Phys291 - Data handling in physics

Project introduction

Last semester I wrote a paper in the subject faststofffysikk (PHYS208) about the use of neutron diffraction in archeaology[1]. So when the opportunity to make a program about something physics related I thought it would be interesting to make it about automating the analysis of diffraction data. Specifically the finding of peaks in the data and further processing of that information including plotting using ROOT.



Crystallography is the experimental studie within solid state physics of crystall structure. Where a crystall structure is a repetativ and ordered configuration of atoms. This is in contrast to a non crystall structur (amorphous) solid that is not ordered.

One of the tools used in crystallography is radiation diffraction. There are primarly three types of radiation used: x-rays, electrons and neutrons. Similar to the the known double-slit experiment radiation sent at the crystall structure will either contructiv or destructiv interfer with it. We can see at what angles the radiation interfers constructively and use this to interpret the structure of the materiall studied.

The constructiv interferens will give peaks in the data that make it possible to determin the d spacing in the crystall structur from Braggs law. Bragg diffraction happens when the wavelength of the radiation is close to the value of the d spacing.

Diffrent angels will give diffrent d values. This is because the orientation of the crystall compared to the incoming radiation has changed. Depending on the crystal the n number might only be 1 or 1 and higher numbers.

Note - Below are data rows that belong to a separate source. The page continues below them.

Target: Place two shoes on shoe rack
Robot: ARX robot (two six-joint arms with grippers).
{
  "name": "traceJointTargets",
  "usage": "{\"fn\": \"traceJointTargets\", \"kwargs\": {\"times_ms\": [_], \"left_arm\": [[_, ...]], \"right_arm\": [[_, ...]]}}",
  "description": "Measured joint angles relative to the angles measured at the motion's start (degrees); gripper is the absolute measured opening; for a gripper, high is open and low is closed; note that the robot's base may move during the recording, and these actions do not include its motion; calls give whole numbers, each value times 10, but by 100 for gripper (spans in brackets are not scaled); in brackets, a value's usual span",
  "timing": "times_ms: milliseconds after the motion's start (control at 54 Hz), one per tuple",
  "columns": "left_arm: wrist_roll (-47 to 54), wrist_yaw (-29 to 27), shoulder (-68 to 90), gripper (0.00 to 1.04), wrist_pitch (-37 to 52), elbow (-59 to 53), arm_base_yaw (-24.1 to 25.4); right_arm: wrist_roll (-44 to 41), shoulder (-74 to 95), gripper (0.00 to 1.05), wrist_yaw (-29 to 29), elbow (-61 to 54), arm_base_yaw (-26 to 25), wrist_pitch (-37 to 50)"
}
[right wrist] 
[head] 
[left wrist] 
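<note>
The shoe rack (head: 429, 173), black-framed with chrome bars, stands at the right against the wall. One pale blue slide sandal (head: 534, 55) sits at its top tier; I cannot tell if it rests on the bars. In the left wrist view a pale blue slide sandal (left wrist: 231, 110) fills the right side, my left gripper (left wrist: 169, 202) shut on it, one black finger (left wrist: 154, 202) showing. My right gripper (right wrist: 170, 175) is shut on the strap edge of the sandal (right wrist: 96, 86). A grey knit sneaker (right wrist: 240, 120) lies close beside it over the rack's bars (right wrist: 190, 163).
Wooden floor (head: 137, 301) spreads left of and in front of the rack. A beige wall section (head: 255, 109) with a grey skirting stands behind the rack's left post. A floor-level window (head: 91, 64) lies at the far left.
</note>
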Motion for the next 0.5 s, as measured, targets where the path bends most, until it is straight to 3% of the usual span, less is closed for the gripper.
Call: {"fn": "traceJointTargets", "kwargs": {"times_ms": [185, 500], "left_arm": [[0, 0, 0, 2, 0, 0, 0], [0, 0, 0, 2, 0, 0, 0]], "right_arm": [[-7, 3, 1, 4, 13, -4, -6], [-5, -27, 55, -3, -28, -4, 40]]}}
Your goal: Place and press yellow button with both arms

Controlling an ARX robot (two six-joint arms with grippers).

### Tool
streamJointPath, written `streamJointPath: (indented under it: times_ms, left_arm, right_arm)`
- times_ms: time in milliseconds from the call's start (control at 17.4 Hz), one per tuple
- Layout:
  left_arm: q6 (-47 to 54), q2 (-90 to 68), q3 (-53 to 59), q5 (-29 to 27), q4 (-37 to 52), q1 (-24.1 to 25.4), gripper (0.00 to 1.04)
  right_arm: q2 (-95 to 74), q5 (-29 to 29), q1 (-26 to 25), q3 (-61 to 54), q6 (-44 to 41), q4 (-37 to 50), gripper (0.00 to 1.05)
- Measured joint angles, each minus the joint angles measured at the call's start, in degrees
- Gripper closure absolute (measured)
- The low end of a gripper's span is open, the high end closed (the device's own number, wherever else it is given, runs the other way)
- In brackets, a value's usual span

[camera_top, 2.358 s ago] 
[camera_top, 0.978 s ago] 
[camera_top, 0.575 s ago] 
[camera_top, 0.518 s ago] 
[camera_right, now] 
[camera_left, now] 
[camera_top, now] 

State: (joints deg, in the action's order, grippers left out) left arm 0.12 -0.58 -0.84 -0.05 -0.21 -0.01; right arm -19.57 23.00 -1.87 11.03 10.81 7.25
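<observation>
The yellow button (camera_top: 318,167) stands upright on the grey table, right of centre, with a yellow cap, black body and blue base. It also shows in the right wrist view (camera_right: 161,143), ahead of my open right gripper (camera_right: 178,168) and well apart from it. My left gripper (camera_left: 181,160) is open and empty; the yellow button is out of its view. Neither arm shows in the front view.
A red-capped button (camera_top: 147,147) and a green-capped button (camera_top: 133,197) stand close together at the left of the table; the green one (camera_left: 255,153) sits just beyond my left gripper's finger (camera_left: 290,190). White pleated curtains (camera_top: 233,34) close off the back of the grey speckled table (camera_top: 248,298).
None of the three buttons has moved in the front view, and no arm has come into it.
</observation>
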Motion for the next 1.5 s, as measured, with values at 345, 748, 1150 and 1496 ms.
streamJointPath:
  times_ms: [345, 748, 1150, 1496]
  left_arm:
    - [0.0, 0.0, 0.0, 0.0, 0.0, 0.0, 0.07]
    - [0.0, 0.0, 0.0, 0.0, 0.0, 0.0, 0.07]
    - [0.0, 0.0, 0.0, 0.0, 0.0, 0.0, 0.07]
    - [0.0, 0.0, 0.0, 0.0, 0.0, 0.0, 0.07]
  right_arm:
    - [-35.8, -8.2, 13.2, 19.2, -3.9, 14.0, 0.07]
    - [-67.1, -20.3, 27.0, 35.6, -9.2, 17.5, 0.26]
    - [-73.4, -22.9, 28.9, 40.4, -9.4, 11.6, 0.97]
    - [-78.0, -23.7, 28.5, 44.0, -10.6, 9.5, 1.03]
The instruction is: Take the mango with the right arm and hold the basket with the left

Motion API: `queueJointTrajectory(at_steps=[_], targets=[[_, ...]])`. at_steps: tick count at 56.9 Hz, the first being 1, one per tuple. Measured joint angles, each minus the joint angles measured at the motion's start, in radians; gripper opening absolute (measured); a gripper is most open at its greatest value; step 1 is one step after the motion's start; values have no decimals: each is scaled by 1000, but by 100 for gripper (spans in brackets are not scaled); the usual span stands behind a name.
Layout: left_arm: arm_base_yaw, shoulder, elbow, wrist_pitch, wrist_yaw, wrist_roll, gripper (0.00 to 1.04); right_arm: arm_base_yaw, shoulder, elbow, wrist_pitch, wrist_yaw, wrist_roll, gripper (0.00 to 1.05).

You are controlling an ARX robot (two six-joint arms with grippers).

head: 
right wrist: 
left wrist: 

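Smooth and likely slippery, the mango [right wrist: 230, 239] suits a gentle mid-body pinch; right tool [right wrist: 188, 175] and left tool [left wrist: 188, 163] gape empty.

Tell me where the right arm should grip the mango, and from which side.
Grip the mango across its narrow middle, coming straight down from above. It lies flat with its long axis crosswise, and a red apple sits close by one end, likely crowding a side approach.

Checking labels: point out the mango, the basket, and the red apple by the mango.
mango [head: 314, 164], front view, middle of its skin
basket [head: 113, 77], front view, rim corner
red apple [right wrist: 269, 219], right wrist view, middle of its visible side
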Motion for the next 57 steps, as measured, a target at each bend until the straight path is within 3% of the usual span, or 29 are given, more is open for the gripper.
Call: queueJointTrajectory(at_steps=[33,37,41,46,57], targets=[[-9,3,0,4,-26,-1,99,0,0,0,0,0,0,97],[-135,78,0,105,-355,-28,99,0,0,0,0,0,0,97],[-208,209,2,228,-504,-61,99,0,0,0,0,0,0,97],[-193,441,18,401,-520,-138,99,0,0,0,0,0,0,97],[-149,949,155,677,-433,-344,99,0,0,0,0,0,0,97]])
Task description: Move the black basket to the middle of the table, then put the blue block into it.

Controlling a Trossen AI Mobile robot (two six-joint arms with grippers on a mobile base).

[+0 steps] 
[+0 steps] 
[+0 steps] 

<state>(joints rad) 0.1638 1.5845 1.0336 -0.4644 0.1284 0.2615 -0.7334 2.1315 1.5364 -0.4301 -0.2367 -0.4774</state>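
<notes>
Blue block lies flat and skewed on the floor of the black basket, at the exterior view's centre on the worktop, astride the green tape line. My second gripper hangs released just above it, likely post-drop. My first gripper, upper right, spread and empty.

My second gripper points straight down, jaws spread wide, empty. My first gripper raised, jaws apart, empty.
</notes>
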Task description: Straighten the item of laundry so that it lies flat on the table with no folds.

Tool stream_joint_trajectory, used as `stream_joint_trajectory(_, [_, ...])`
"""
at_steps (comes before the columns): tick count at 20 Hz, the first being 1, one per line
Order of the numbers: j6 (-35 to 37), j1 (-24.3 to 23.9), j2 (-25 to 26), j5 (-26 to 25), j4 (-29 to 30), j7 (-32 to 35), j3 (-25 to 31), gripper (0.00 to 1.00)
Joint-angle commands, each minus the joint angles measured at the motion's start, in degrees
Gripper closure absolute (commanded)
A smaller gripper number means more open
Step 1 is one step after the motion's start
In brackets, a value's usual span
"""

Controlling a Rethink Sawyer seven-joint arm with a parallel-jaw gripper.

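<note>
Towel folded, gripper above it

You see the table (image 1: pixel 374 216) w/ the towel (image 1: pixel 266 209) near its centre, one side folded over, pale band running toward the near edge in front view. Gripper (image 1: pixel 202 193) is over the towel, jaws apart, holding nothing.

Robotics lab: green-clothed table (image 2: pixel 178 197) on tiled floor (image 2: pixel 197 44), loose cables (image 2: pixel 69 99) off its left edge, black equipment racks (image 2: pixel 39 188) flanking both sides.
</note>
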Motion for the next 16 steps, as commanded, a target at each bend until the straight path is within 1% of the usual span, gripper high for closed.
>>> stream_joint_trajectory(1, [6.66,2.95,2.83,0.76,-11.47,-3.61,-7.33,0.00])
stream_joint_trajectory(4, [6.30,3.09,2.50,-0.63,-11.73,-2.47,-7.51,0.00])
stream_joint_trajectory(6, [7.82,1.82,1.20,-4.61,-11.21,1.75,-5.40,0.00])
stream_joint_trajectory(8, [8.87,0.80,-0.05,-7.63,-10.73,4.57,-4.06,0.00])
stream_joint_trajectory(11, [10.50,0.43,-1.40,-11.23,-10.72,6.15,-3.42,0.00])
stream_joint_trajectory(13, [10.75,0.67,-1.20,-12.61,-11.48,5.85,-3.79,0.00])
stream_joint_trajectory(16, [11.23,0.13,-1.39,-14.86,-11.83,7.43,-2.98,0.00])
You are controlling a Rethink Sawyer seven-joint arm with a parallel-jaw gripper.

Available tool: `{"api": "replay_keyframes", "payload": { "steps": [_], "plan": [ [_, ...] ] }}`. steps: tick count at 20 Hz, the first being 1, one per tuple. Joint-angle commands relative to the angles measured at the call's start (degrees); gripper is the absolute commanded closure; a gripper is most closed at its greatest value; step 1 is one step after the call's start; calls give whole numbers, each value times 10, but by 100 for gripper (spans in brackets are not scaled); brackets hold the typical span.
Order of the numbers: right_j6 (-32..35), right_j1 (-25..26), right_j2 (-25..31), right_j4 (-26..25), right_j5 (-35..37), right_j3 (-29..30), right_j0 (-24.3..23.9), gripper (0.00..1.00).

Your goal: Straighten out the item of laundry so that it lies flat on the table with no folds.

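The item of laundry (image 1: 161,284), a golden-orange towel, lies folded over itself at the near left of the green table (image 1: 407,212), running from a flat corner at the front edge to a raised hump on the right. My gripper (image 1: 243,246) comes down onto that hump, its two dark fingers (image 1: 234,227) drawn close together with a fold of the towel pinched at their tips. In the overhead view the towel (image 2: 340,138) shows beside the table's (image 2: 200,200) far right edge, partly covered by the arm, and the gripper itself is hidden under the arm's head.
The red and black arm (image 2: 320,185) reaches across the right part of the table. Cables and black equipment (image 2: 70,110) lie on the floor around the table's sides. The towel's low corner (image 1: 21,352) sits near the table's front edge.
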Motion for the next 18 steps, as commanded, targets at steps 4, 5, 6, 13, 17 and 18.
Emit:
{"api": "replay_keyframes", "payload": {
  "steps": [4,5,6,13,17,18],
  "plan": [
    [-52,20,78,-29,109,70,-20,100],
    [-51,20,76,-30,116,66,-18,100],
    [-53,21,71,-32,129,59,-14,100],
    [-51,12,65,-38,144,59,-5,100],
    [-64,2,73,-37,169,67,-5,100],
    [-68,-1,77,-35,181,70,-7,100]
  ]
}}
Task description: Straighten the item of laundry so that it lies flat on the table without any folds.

The data from crystal diffraction can be used to more than just finding the d spacing of the crystal. The information we get from diffraction is highly useful in both physics and chemistry as its and over lapping field of study. It includes information on the bonds in the crystall, identifying composition of the sample and more[4]. The program described under have implemented d spacing calculations from peaks of the data and a comparison of peaks that can be used in identification of crystal elements in samples.

The Code

Here is my code r_andp.C and the files from the webpage[2] used in the example under CORUNDUM.PRN and CPD-1A.PRN.

The code is made such that given there is data files from a diffraction experiment, in the same folder as the code, the user can get the peaks from it. It can also plot the data in a graph and compare the peaks from another file. 

The program has the function r_and_p() as its main function (naming is old for read and print, when I started to code). It connects all the other functions by first reading a file of two columns of data into arrays that can be passed on. It counts the number of lines in the file as it is needed using the function count_lines(). The user has then options of finding the peaks for the file, graphing the data, comparing two "peak files" or making the program read a diffrent file that then can be processed.

The function graph simply uses the information taken from the files and graphs it using ROOT.

The d spacing calculations (in writer()) have been hard coded for the files given from the webpage of the International Union of Crystallography[2]. Changing it to take wavelength from user or other means would not be a problem.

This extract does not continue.